Purpose of a Loan Agreement
A loan agreement is a document setting forth the details of a consumer or business loan. It contains all the terms and conditions under which the lender will lend the borrower the money. It states the amount of the loan, when the amount will be lent, the repayment schedule, the interest to be paid by the borrower, and other conditions, terms, and warranties required by the lender from the borrower.
A Loan Agreement covers many of the same points as a Promissory Note; however, it is a lengthier and more complicated document and covers a more complicated transaction.
Personal Loan Agreement
A Personal Loan is what you borrow from a bank, or a building society or institution, or from any other lender as a lump sum of money. It would ideally be the best option if you are looking to consolidate all of your debts into one, so that you could reduce overall the amount of monthly repayments on the same.
There are basically Two Types of Personal Loans. They are:
A Secured Loan
Wherein the loan involves the attachment of collateral - say, your property or any fixed/movable asset- against the sum of money borrowed. You risk losing your home should you default on repayments.
An Unsecured Loan
Here the loan is not secured against the loan amount borrowed. But consequently the lender would be charging a higher rate of interest, taking into account the high risk involved in lending the sum. Here, failure to make regular payments would see the lender fall back on the credit agreement, and resort to legal claims to make good the loss incurred.
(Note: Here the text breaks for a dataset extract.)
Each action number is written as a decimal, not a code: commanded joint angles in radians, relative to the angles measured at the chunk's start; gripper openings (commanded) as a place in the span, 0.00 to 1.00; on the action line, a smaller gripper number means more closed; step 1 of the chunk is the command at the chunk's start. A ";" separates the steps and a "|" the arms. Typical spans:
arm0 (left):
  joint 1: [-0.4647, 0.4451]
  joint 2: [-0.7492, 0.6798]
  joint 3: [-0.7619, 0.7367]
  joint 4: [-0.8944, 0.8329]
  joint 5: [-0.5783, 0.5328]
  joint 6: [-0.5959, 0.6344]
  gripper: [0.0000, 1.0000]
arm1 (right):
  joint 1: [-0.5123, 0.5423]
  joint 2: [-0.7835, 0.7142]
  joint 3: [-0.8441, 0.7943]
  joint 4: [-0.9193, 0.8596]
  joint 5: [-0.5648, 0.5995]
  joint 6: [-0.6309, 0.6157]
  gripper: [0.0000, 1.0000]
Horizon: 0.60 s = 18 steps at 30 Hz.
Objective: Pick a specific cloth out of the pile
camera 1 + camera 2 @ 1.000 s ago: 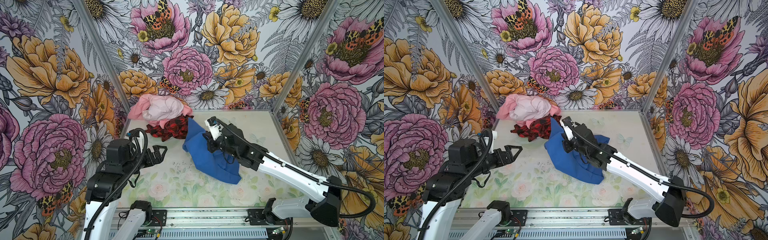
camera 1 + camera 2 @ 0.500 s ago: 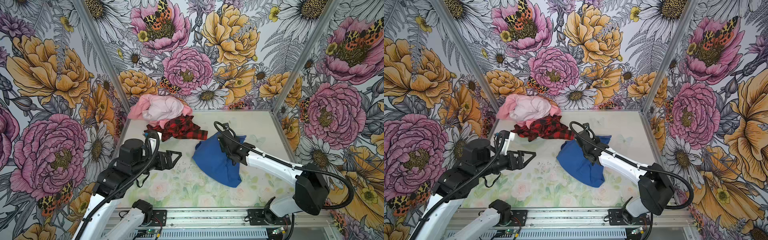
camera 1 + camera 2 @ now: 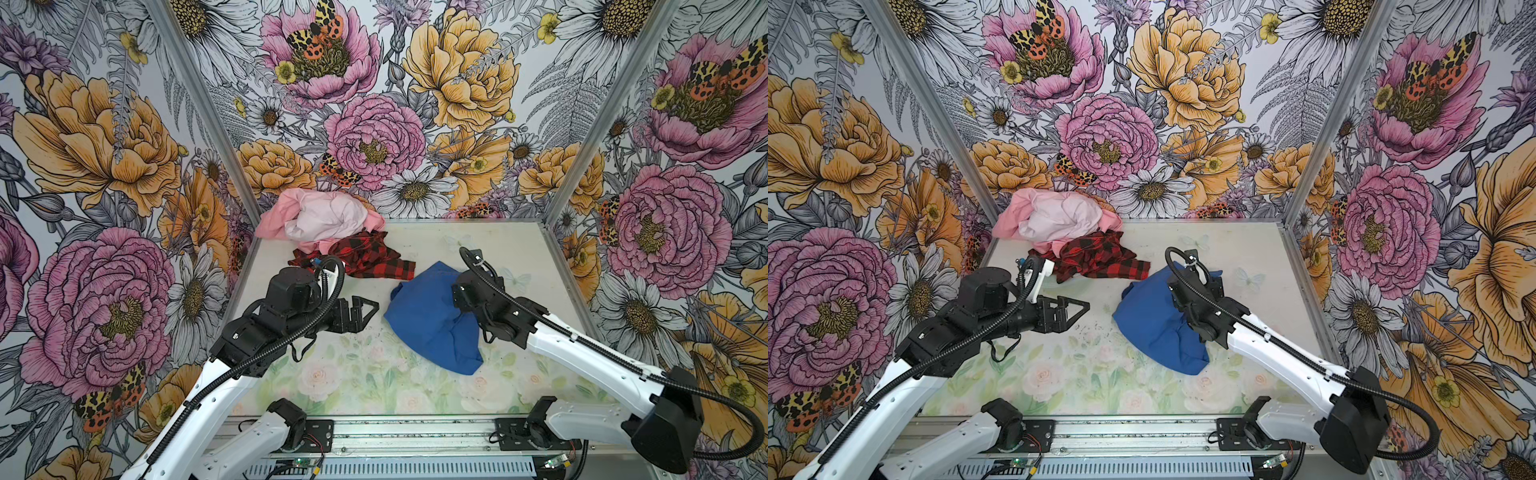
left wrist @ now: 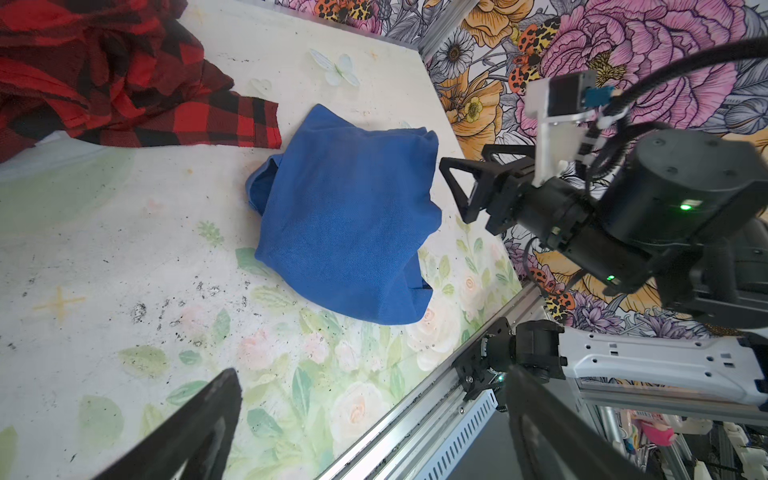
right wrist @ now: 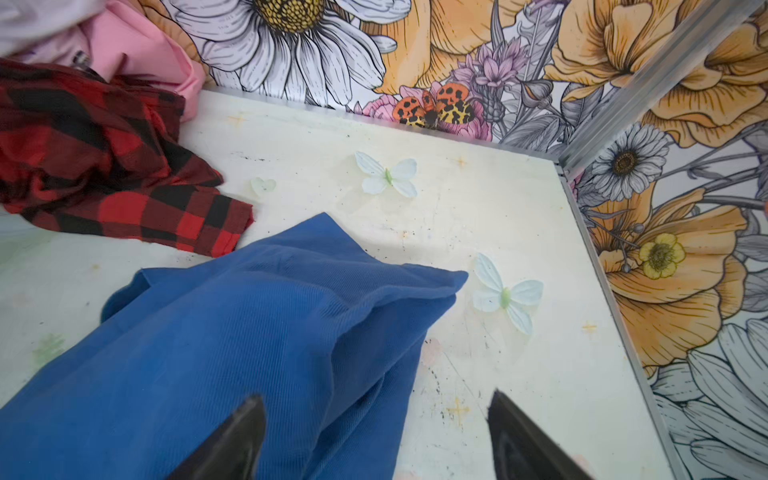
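Since a second ago the cloth [image 3: 432, 320] has come away from the pile [image 3: 328, 216] and now lies crumpled on the table [image 3: 519, 249], middle-right in both top views, just beside the plaid corner [image 3: 399, 270]. My right gripper [image 5: 376, 411] has let go: its jaws stand spread, one over the blue fabric and one over bare table, pinching nothing. My left gripper [image 4: 370, 382] has moved in towards the middle, jaws wide apart and empty, near the cloth's left edge.

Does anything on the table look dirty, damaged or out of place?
Only small things: dark specks soil the table near the blue cloth, which lies crumpled beside the pile. Nothing looks torn.
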 commanded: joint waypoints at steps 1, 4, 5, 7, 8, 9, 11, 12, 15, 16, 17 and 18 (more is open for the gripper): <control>-0.004 0.005 0.007 0.030 -0.024 0.034 0.99 | 0.069 -0.050 -0.012 -0.029 -0.075 -0.151 0.90; -0.005 0.020 0.010 0.030 -0.027 0.046 0.99 | 0.121 -0.047 -0.020 -0.027 -0.207 -0.296 0.92; -0.005 0.028 0.008 0.035 -0.021 0.047 0.99 | 0.123 -0.028 -0.024 -0.030 -0.214 -0.321 0.92; -0.006 0.039 0.007 0.054 -0.004 0.044 0.99 | 0.123 0.015 -0.027 -0.037 -0.245 -0.375 0.92; -0.007 0.042 0.008 0.065 0.010 0.039 0.99 | 0.123 0.041 -0.022 -0.043 -0.259 -0.399 0.92; -0.009 0.042 0.012 0.074 0.019 0.036 0.99 | 0.123 0.060 -0.015 -0.054 -0.276 -0.414 0.92; -0.021 0.041 0.020 0.095 0.027 0.030 0.99 | 0.119 0.119 0.011 -0.076 -0.322 -0.445 0.94; -0.022 0.042 0.022 0.101 0.030 0.031 0.99 | 0.116 0.143 0.017 -0.075 -0.337 -0.458 0.94; -0.029 0.047 0.031 0.102 0.038 0.044 0.99 | 0.088 0.236 0.057 -0.073 -0.365 -0.490 0.95; -0.029 0.046 0.031 0.101 0.038 0.046 0.99 | 0.071 0.268 0.073 -0.074 -0.388 -0.503 0.96; -0.030 0.043 0.031 0.101 0.040 0.048 0.99 | 0.047 0.301 0.089 -0.074 -0.425 -0.511 0.97; -0.029 0.039 0.031 0.101 0.044 0.051 0.99 | 0.012 0.329 0.102 -0.074 -0.464 -0.516 0.97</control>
Purpose of a Loan Agreement
A loan agreement is used for the following purposes:
• Individuals or corporations can prepare a loan agreement to lend or borrow money.
• Shareholders can use it to borrow money from the corporation in which they have invested.
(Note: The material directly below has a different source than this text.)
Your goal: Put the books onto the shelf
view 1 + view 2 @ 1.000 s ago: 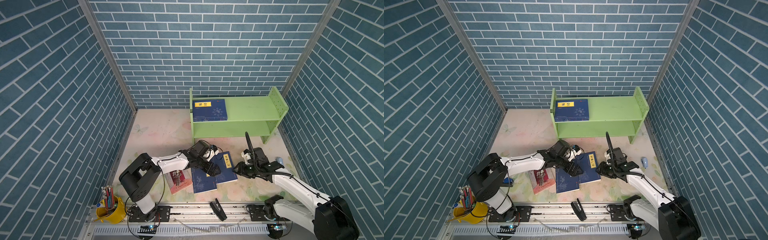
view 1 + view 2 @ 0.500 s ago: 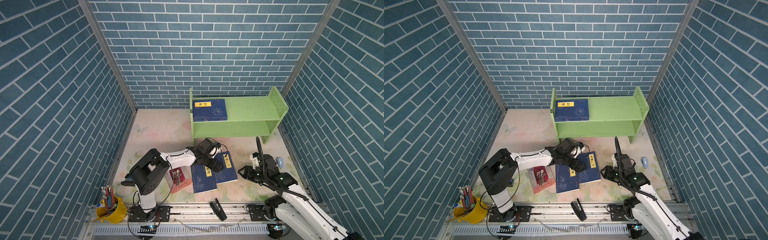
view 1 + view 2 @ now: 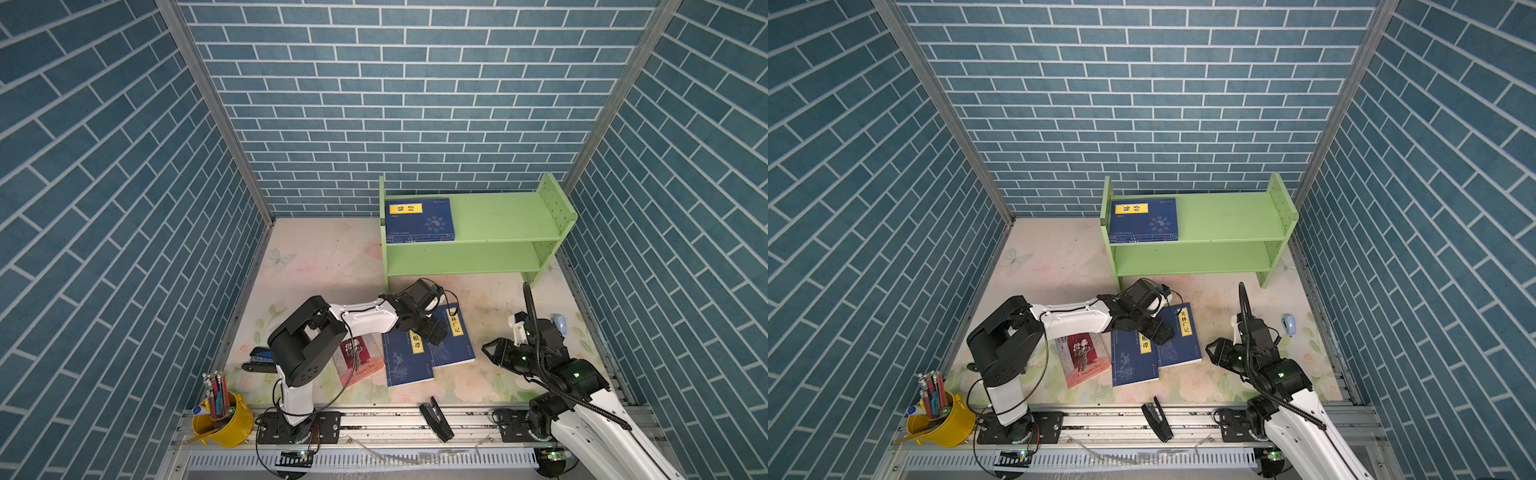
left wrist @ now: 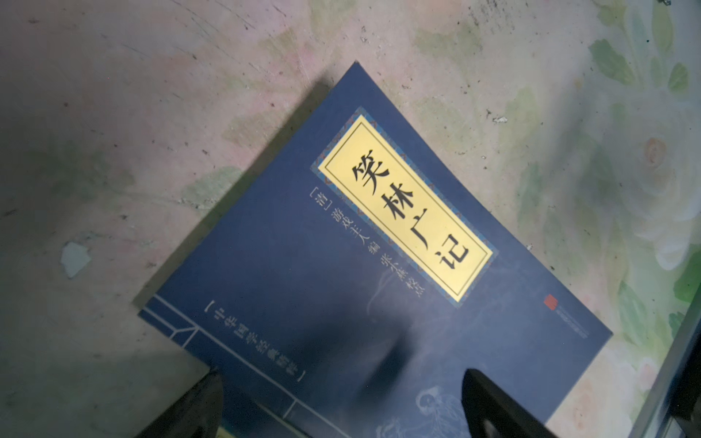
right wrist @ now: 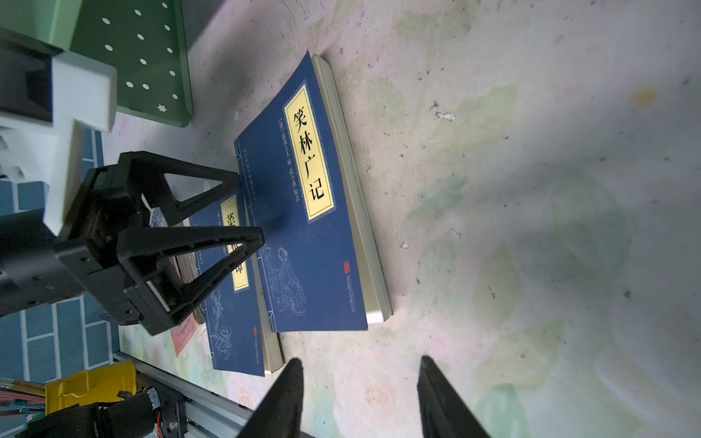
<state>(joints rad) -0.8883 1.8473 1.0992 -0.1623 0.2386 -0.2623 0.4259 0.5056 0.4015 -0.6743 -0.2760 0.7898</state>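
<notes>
The right gripper, jaws half apart and empty, has drawn back from the books toward its own base. That leaves the left gripper, spread wide and holding nothing, poised just above two overlapping blue paperbacks on the floral mat. A red-and-grey book lies beside them. One blue book already rests flat at the left end of the upper tier of the shelf. The next pickup looks to fall to the left arm, with three books still to place.

blue books: 3 | red book: 1 | shelf: 1 | yellow cup: 1
</notes>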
The main purpose of a loan agreement is to clearly define what both parties are agreeing to in terms of establishing the working relationship and what responsibilities each party covenants to perform for the duration of the loan.
Advantages of Loan Agreement
• A loan agreement sets out the terms and conditions upon which a bank will lend money to a borrower.
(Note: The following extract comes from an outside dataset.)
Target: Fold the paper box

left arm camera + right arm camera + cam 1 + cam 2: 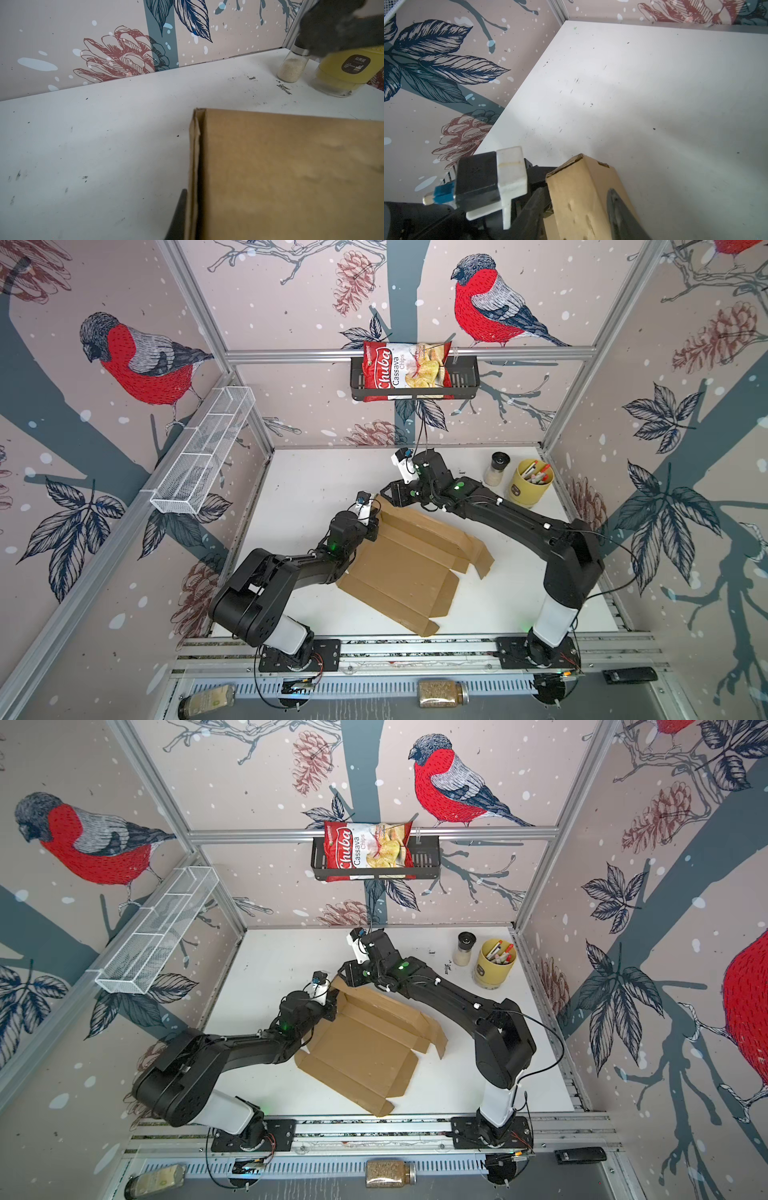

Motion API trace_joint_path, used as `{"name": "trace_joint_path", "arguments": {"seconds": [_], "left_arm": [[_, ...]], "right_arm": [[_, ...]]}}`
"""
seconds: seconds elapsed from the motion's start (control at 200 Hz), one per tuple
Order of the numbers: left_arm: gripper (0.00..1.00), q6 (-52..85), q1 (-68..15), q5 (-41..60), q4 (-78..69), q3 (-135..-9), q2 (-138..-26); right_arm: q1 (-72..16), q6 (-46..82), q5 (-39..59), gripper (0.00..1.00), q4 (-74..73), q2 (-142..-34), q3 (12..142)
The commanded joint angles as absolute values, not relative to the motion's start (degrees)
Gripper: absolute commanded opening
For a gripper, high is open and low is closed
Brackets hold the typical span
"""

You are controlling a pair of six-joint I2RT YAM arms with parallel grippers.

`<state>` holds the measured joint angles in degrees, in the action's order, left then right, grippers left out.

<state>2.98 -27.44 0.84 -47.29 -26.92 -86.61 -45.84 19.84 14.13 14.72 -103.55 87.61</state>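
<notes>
The paper box is a brown cardboard sheet lying mid-table, with its far long wall folded up and its near flaps flat. At the box's far left corner, my left gripper is shut on the raised wall. In the left wrist view one dark finger presses the wall's edge, and the other finger is hidden behind the cardboard. My right gripper holds the same corner from behind, its two fingers clamped on either side of the folded-up end.
A glass shaker and a yellow cup of pens stand at the back right. A black basket with a chips bag hangs on the back wall. A white wire shelf is on the left wall.
</notes>
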Motion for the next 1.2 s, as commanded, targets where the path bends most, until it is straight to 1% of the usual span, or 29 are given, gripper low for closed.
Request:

• Because it is an agreement, it can be negotiated and agreed by the two parties.
• A loan agreement protects both parties and is a legally enforceable agreement.
• Taking out a personal loan from a bank or adding debt to your credit card can be expensive. Family members or friends often just want to help out and hopefully get their money back and not earn interest.
• Sometimes loans may not be available from corporate lenders because of low credit ratings or lack of security. Family and friends may be willing to help based on their knowledge and trust.
Disadvantages of Loan Agreement
• A major disadvantage to a loan is that the bank (or other lender) requires that the borrower pay back the loan whether or not your business is successful
• In practice, a bank sets its own conditions for lending, and a borrower will have to comply and agree to such terms if it needs the funds.
• Negotiating a loan agreement can be complex and time-consuming. The documentation must be thoroughly understood, and if specialist legal advice is required the process may be expensive.